Pero el gran apoyo de la trama es la ambientación que la sustenta. Jonze se luce como demiurgo de este futuro estéticamente hermoso pero sentimentalmente aséptico; un universo muy contradictorio, en el que su paleta cromática cálida y su cielo soleado contrastan con la frialdad de las interacciones sociales. Un porvenir pulcramente deshumanizado de gente que camina por la calle a solas con su pinganillo, en el que el protagonista se gana un buen salario escribiendo cartas con emociones impostadas para terceros. Curiosamente, este luminoso Los Ángeles de ferias, playas y transportes públicos eficaces resulta la antítesis visual de la megalópolis oscura y lluviosa de Blade Runner (Ridley Scott, 1982) -otro filme que también se interesaba por el potencial emocional de los androides- pero no por ello es una urbe menos aterradora.

La suma de las partes

Como un buen director de orquesta, Spike Jonze ha sabido dosificar los esfuerzos de sus talentosos colaboradores, permitiendo que diesen lo mejor de sí mismos sin eclipsar nunca el conjunto. Ahí está la contenida interpretación de Joaquin Phoenix, mucho menos vistoso que en sus roles de The Master (Paul Thomas Anderson, 2012) o I’m Still Here (Casey Affleck, 2010), pero seguramente más esforzado, al carecer de la presencia física de su partenaire para apoyarse. Otro ejemplo es el sutil score de Arcade Fire, que devuelven el favor prestado en The Suburbs (Spike Jonze, 2010, Videoclip) con una partitura discreta pero coherente con su trayectoria y con el filme.

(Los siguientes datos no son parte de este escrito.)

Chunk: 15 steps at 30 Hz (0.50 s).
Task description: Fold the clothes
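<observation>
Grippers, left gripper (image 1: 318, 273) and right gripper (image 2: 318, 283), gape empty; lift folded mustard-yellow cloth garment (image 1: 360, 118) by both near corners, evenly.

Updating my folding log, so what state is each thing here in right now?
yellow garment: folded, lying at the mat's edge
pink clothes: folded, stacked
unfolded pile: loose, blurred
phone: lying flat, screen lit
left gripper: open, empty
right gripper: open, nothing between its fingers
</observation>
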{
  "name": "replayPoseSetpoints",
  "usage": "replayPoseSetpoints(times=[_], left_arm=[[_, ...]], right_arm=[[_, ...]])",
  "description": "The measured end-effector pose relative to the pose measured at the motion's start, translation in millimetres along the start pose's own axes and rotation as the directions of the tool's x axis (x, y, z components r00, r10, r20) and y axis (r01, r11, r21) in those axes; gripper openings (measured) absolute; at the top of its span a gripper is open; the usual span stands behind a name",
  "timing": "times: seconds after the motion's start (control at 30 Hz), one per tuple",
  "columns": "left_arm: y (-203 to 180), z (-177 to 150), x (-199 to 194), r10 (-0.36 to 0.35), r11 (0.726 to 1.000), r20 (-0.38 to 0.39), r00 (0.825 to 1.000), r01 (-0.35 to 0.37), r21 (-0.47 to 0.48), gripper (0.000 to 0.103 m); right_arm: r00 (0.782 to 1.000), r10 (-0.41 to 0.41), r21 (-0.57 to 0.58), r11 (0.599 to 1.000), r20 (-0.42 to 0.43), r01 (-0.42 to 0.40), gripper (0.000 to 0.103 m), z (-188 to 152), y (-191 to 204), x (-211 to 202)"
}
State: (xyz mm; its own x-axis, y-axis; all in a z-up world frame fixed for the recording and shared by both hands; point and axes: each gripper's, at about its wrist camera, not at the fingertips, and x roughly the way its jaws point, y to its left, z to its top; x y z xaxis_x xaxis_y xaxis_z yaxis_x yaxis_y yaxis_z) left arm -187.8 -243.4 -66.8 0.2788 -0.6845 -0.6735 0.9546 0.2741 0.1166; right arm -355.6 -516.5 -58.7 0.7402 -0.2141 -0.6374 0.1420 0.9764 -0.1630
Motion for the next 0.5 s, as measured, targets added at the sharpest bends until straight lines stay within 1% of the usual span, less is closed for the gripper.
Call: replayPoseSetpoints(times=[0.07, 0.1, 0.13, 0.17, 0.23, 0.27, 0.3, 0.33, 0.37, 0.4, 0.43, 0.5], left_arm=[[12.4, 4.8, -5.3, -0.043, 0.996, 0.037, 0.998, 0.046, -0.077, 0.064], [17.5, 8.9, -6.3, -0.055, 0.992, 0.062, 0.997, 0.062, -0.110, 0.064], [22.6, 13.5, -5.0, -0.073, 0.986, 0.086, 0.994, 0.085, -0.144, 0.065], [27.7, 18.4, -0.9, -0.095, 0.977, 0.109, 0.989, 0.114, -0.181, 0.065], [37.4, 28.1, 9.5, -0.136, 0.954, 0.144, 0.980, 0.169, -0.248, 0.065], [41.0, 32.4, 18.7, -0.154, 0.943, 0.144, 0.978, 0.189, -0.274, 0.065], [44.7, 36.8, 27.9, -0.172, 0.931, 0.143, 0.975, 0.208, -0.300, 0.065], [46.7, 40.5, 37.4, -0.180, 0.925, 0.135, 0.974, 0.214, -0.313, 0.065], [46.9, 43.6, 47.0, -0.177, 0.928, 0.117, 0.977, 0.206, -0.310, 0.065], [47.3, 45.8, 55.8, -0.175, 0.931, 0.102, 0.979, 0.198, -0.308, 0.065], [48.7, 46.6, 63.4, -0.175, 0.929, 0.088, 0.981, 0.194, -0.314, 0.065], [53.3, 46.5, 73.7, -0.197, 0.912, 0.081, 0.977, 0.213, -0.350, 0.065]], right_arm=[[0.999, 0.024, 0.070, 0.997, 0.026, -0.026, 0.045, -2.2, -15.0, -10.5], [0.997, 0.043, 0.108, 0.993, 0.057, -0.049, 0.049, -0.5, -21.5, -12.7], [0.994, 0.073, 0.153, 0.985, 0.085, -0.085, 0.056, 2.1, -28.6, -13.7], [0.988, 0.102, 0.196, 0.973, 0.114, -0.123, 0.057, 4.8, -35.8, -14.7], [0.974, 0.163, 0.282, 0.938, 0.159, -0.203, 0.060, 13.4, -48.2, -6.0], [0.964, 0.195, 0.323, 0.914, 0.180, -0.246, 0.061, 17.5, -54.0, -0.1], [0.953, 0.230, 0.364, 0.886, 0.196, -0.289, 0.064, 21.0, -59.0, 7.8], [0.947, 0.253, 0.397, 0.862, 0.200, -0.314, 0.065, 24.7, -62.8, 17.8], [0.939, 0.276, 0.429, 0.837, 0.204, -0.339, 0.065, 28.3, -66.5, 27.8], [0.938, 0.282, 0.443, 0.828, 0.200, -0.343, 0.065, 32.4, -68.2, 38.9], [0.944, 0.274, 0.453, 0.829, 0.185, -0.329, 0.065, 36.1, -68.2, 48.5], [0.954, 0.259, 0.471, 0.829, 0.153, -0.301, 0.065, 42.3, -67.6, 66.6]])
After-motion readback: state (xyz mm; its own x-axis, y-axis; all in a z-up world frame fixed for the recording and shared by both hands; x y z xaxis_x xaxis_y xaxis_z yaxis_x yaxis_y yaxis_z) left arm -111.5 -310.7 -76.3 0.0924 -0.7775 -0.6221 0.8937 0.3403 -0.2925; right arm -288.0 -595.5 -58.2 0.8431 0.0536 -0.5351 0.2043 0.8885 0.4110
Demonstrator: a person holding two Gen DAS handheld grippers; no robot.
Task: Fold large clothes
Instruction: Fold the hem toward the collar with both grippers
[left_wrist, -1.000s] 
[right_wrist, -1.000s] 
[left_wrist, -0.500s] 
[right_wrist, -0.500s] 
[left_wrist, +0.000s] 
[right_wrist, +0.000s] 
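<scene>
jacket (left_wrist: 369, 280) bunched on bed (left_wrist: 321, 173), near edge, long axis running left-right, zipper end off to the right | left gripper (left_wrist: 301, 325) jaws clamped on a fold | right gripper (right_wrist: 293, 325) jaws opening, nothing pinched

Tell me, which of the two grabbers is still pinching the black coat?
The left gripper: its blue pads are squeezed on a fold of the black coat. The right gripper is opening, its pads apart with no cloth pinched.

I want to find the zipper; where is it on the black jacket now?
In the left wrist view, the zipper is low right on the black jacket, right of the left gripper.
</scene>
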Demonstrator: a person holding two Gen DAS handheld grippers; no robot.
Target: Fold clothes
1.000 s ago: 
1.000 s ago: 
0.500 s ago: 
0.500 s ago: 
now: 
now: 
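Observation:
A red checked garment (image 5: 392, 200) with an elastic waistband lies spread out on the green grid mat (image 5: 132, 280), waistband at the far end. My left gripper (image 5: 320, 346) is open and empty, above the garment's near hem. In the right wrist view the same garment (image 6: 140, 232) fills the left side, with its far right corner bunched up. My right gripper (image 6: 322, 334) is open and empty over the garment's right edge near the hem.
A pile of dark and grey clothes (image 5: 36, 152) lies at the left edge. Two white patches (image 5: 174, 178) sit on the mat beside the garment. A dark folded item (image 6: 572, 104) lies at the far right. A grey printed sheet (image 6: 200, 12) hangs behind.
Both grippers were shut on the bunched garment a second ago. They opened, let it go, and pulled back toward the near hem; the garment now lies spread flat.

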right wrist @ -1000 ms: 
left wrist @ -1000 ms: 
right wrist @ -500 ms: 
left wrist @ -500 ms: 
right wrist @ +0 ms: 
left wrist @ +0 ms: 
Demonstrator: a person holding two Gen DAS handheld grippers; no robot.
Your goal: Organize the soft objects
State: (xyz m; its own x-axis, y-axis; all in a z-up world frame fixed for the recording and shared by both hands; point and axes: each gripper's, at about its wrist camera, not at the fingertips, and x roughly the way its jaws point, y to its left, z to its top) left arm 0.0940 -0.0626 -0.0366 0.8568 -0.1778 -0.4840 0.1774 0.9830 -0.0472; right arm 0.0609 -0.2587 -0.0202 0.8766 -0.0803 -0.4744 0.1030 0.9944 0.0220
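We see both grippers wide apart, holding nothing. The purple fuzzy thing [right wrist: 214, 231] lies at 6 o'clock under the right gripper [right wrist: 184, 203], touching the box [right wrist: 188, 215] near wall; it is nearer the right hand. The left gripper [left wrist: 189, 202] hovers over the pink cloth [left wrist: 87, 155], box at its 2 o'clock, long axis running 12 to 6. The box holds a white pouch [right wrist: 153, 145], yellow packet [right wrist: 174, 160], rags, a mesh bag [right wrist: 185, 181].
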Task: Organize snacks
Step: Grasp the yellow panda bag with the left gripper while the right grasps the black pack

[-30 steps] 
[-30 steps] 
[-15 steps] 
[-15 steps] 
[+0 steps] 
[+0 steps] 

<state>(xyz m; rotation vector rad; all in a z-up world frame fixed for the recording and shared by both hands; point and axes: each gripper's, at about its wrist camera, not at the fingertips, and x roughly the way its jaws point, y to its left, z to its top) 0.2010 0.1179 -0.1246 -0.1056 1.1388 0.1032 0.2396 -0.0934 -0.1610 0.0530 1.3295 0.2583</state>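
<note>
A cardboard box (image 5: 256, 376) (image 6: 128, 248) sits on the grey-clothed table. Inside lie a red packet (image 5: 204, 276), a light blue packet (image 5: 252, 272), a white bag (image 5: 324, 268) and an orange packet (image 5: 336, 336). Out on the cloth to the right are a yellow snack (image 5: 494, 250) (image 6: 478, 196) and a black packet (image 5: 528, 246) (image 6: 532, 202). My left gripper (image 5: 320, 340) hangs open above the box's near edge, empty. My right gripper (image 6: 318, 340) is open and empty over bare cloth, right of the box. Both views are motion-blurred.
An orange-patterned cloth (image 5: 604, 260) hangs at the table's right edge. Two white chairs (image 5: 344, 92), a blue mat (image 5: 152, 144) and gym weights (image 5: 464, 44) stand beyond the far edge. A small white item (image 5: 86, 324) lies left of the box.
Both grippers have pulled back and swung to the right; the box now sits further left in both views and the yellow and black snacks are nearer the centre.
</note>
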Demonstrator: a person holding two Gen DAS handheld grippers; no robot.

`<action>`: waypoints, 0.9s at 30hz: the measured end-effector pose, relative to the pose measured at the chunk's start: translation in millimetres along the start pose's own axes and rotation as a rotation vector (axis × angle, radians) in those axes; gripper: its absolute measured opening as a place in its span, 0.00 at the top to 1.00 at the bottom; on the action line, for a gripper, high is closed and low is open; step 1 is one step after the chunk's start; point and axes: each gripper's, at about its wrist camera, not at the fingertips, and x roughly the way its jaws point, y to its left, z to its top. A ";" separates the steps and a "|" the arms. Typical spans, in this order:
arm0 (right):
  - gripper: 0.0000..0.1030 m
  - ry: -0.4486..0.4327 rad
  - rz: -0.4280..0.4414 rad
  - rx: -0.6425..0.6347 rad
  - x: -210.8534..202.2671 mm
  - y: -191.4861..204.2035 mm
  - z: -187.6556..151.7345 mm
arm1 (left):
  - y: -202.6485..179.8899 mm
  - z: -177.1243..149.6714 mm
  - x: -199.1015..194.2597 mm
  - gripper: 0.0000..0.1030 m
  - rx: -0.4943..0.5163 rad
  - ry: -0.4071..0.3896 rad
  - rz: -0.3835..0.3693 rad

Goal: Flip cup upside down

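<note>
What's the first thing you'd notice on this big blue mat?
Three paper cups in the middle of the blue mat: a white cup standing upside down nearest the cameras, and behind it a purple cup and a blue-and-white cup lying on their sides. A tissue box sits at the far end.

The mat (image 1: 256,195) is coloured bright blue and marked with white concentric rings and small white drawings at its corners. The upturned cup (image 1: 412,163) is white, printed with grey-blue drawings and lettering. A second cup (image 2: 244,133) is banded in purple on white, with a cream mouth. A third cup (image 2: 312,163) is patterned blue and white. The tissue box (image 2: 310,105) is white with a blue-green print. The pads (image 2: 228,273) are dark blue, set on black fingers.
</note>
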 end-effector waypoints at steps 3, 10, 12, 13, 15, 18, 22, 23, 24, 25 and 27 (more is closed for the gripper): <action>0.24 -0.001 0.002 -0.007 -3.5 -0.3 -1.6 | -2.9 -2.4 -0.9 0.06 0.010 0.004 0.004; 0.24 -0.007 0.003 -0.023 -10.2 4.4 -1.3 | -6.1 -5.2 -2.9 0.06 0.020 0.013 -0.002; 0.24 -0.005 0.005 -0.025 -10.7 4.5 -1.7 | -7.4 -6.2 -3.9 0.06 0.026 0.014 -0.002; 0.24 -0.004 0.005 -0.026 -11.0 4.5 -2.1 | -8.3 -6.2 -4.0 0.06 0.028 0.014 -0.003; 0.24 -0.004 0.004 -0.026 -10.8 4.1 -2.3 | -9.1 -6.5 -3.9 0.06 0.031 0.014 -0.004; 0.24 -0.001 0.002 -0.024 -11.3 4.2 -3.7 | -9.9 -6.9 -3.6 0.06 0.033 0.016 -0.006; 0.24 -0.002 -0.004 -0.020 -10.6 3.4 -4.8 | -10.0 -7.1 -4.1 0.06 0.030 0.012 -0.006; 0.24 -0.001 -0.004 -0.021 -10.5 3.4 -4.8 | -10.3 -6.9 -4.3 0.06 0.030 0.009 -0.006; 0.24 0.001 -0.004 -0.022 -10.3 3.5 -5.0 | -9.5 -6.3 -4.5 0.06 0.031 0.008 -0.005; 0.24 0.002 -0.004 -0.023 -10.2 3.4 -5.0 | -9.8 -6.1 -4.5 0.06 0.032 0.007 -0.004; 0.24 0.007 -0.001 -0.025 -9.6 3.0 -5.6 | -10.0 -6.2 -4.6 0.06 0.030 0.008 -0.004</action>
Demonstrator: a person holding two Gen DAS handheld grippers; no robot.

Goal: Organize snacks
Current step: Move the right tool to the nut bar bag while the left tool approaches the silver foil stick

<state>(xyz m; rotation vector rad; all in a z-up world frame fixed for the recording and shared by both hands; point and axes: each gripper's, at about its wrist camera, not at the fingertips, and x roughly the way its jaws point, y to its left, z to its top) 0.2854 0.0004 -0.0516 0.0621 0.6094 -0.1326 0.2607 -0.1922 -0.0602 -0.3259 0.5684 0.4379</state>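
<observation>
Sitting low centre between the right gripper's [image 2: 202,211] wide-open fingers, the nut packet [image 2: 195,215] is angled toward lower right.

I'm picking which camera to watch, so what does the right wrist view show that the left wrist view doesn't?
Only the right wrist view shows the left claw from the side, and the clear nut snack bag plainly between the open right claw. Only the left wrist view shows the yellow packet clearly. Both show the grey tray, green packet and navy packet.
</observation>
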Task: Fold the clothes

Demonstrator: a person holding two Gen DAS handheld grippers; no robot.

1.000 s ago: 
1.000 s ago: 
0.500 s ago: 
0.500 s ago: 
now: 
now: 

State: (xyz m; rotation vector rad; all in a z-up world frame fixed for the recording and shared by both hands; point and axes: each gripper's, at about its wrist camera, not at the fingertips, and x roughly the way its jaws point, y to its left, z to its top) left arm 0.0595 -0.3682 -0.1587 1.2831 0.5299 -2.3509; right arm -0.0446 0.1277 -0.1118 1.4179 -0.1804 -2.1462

Quizás los aspectos más polarizantes son el diseño de vestuario y de producción: abundarán los espectadores horrorizados por esos pantalones de cintura alta o esa decoración a lo Steve Jobs, que rechazarán la película por su aparente adscripción filohipster, lo mismo que suele pasarle a Wes Anderson. Pero incluso ellos tendrán que admitir lo bien integradas que están todas las partes en la construcción de esa atmósfera tan particular e intransferible: puede que no guste el caramelo, pero no negarán que su sabor es especial. Her ni es un delirio esteticista, ni una clase de filosofía, aunque podría parecer ambos. Es una alegoría platónica en la que le toca a cada espectador desentrañar sus símbolos y ya si le apetece, identificarse y verse reflejado. Pero quizás no habría que buscarle tres pies al gato, sino dejarse arrullar por la voz sensual de Scarlett Johansson, esa Eurídice 2.0.